Registrant’s telephone number, including area code: 843-740-2300
Not Applicable


(Former name or former address, if changed since last report)
_____________________________________________________________________________________________________
Check the appropriate box below if the Form 8-K is intended to simultaneously satisfy the filing obligation of the registrant under any of the following provisions:
 
 
o
Written communications pursuant to Rule 425 under the Securities Act (17 CFR 230.425)
 
 
o
Soliciting material pursuant to Rule 14a-12 under the Exchange Act (17 CFR 240.14a-12)
 
 
o
Pre-commencement communications pursuant to Rule 14d-2(b) under the Exchange Act (17 CFR 240.14d-2(b))
 
 
o
Pre-commencement communications pursuant to Rule 13e-4(c) under the Exchange Act (17 CFR 240.13e-4(c))
 
 
Indicate by check mark whether the registrant is an emerging growth company as defined in Rule 405 of the Securities Act of 1933 (§230.405 of this chapter) or Rule 12b-2 of the Securities Exchange Act of 1934 (§240.12b-2 of this chapter).
 
Emerging growth company  o
 
 
If an emerging growth company, indicate by check mark if the registrant has elected not to use the extended transition period for complying with any new or revised financial accounting standards provided pursuant to Section 13(a) of the Exchange Act o
_____________________________________________________________________________________________________




EXPLANATORY NOTE

On March 8, 2018, Ingevity Corporation (the “Company”) completed the previously announced acquisition of substantially all the assets primarily used in the pine chemicals business (the “Pine Chemical Business”) of Georgia-Pacific LLC, including assets and facilities related to tall oil fractionation operations and the production or modification of tall oil fatty acids, tall oil rosins, rosin derivatives and formulated products, for the aggregate purchase price of $315.0 million, which includes an adjustment for working capital of $5.0 million (the "Acquisition").

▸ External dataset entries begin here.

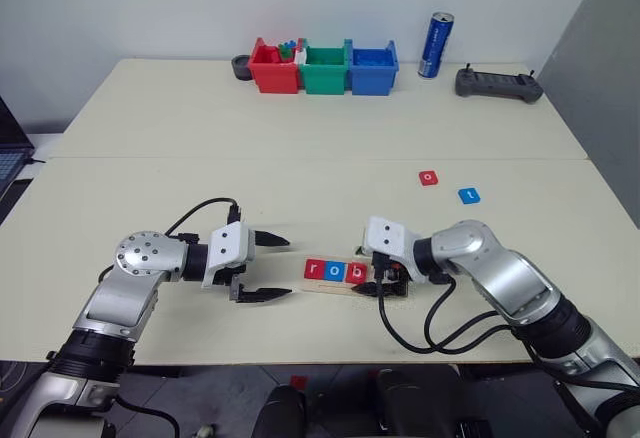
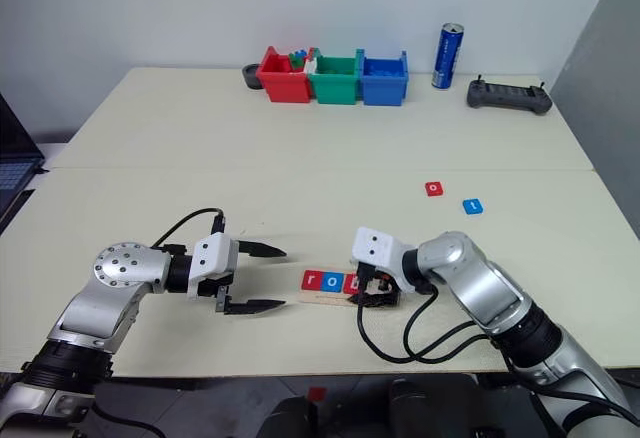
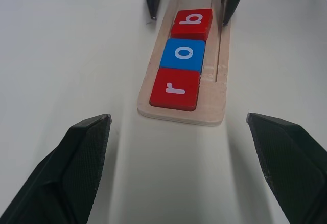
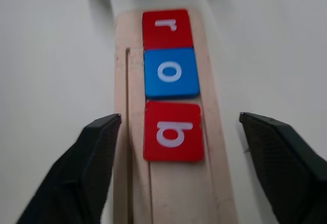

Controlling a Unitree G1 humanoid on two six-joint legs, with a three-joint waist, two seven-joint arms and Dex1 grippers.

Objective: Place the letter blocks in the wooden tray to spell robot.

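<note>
OK, r-o-b seated in wooden tray [image 4: 168,173], both pincers open, right pincer [image 1: 381,283] astride b; I'd fetch far-right red o [image 1: 428,177].

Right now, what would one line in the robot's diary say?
tray: r, o, b placed | right claw: open over red b | left claw: open | red o, blue t: loose on table

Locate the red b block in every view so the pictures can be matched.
Left eye view: red b block, third in the wooden tray, beside the right gripper.
Right eye view, same spot.
Left wrist view, farthest tile.
Right wrist view, nearest tile.
Shared landmark: blue o block next to it.
</note>
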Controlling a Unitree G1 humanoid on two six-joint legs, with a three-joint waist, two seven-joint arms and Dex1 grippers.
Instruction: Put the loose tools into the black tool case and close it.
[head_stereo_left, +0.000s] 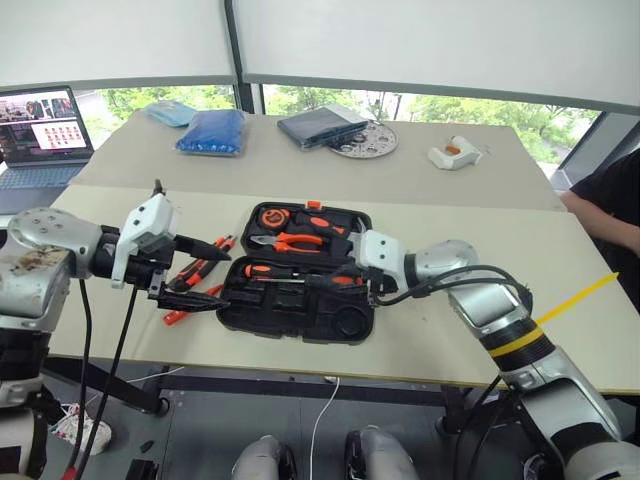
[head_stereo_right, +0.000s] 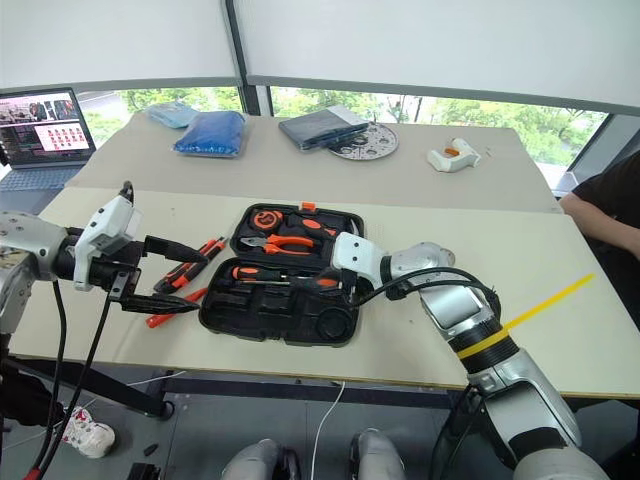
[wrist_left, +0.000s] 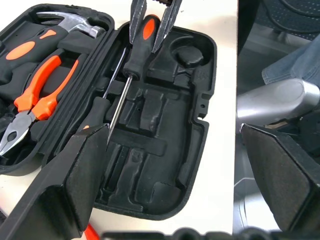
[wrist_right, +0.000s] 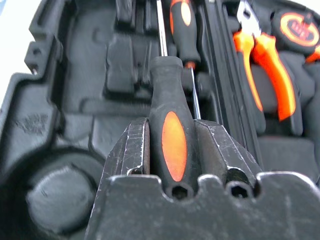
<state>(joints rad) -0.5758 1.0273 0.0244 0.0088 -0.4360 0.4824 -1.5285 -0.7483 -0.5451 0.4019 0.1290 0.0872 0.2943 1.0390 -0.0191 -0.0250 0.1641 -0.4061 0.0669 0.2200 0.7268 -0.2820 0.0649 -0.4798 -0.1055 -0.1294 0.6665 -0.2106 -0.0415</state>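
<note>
A screwdriver (wrist_right: 172, 135) is clamped by its handle in the right end effector (wrist_right: 175, 145) over the open black tool case (head_stereo_left: 240, 310); the left end effector (wrist_left: 170, 165) is held apart

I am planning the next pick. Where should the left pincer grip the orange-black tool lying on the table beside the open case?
Grip the orange-black tool at the middle of its handle, probably from above with the left pincer across it: it lies flat on the table, slanted.
</note>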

On March 8, 2018, the Company filed a Current Report on Form 8-K (the "Original Report") with the Securities and Exchange Commission to report the completion of the Acquisition.

This Current Report on Form 8-K/A amends the Original Report to include (i) audited Combined Financial Statements as of and for the year ended December 31, 2016 of the Pine Chemical Business, (ii) unaudited Combined Balance Sheet as of September 30, 2017 and December 31, 2016 and the related unaudited Combined Statements of Operations, Changes in Parent Company Net Investment and Cash Flows for the nine month periods ended September 30, 2017 and 2016 of the Pine Chemical Business and (iii) unaudited Pro Forma Condensed Combined Financial Information as of and for the year ended December 31, 2017 related to the Acquisition, as required by Items 9.01(a) and 9.01(b) of Form 8-K.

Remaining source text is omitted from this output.